Stored data entries:
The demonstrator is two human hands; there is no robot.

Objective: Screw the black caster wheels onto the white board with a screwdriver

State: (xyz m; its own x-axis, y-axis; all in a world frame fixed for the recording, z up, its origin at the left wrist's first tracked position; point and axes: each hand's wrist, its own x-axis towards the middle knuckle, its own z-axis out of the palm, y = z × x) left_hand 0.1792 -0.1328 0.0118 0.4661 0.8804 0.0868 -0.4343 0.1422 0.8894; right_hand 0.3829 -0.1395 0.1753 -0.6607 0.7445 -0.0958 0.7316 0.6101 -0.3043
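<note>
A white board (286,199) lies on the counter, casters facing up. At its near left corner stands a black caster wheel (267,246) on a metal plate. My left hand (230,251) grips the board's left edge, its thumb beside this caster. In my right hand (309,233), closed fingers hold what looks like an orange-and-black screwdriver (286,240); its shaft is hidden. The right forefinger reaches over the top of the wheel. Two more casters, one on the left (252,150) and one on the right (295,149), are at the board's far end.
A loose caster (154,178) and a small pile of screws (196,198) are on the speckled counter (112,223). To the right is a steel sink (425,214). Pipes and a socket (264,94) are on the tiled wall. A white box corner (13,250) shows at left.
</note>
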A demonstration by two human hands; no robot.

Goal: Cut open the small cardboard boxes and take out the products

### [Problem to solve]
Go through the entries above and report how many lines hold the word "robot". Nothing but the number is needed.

### [Problem solution]
2